§ **Activity**
An exact copy is all that is wanted: the lines from the one with "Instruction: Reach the" through the end of the listing below, both included, minus any pictures.

§ **Dataset extract**
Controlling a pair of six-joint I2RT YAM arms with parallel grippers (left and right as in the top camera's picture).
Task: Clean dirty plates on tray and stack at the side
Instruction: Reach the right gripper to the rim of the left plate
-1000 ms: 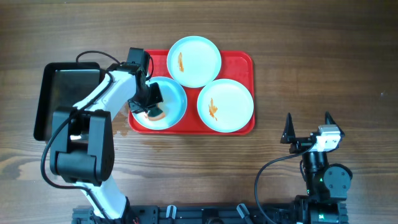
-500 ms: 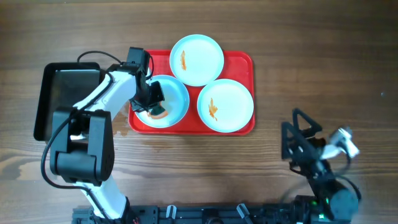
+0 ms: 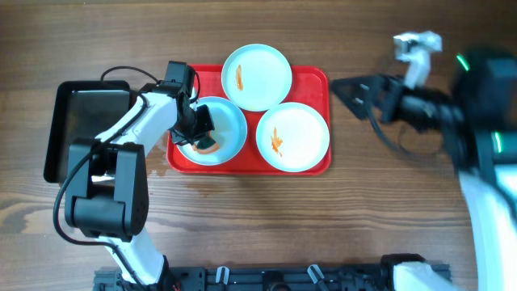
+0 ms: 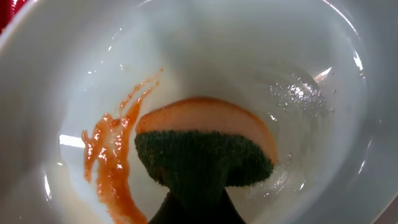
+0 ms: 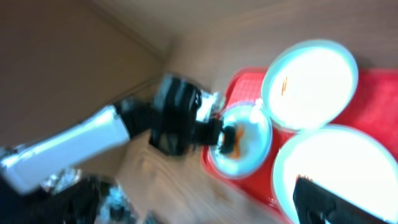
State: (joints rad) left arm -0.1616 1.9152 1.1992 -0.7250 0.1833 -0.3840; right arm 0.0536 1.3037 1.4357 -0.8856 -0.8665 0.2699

§ **Reply to the exercise**
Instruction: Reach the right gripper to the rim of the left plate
-1000 ms: 
-500 ms: 
+0 ms: 
+0 ms: 
+0 ms: 
State: (joints rad) left arm -0.1616 1.9152 1.1992 -0.7250 0.1833 -0.3840; right arm 0.0536 1.3037 1.4357 -0.8856 -0.8665 0.2699

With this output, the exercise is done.